-- Opening Marker --
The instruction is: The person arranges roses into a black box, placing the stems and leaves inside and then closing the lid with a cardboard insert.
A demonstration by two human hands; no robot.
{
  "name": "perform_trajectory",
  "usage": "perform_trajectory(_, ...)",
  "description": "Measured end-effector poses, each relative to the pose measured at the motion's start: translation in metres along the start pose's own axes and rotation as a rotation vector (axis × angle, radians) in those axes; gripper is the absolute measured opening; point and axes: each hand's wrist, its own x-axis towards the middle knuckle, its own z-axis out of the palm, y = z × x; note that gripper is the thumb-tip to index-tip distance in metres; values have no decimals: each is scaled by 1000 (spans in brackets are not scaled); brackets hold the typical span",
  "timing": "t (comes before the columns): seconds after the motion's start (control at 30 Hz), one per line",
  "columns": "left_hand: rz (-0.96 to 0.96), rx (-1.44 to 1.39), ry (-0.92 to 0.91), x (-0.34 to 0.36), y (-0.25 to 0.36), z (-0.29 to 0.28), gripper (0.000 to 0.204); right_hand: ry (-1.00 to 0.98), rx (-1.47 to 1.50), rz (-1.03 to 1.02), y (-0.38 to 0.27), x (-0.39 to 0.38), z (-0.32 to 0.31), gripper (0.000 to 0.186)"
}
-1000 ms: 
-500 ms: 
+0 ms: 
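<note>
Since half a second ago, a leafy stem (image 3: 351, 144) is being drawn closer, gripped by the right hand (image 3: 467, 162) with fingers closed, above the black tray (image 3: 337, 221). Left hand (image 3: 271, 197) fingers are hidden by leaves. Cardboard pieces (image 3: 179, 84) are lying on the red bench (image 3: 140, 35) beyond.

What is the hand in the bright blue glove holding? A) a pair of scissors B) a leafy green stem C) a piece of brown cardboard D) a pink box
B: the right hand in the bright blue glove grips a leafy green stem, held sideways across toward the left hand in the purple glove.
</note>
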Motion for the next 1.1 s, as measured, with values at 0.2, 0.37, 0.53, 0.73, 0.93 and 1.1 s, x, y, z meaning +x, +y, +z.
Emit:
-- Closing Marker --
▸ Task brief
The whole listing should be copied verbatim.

▸ The answer
The instruction is: The person arranges roses into a black box, placing the stems and leaves inside and then closing the lid with a cardboard insert.
A demonstration by two human hands; no robot.
{
  "name": "perform_trajectory",
  "usage": "perform_trajectory(_, ...)",
  "description": "Measured end-effector poses, each relative to the pose measured at the motion's start: translation in metres along the start pose's own axes and rotation as a rotation vector (axis × angle, radians) in those axes; gripper is the absolute measured opening; point and axes: each hand's wrist, its own x-axis towards the middle knuckle, its own z-axis out of the palm, y = z × x; note that gripper is the thumb-tip to index-tip distance in metres; values have no decimals: each is scaled by 1000 (spans in brackets are not scaled); brackets hold the typical span",
  "timing": "t (comes before the columns): seconds after the motion's start (control at 30 Hz), one per line",
  "columns": "left_hand: rz (-0.96 to 0.96), rx (-1.44 to 1.39), ry (-0.92 to 0.91), x (-0.34 to 0.36), y (-0.25 to 0.36), z (-0.29 to 0.28), gripper (0.000 to 0.204); right_hand: ry (-1.00 to 0.98), rx (-1.47 to 1.50), rz (-1.03 to 1.02), y (-0.38 to 0.27), x (-0.39 to 0.38), z (-0.32 to 0.31), gripper (0.000 to 0.186)"
}
-1000 ms: 
-500 ms: 
+0 ms: 
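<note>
Since half a second ago, a leafy stem (image 3: 351, 144) is being drawn closer, gripped by the right hand (image 3: 467, 162) with fingers closed, above the black tray (image 3: 337, 221). Left hand (image 3: 271, 197) fingers are hidden by leaves. Cardboard pieces (image 3: 179, 84) are lying on the red bench (image 3: 140, 35) beyond.

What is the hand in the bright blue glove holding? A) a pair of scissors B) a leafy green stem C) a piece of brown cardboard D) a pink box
B: the right hand in the bright blue glove grips a leafy green stem, held sideways across toward the left hand in the purple glove.
</note>
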Motion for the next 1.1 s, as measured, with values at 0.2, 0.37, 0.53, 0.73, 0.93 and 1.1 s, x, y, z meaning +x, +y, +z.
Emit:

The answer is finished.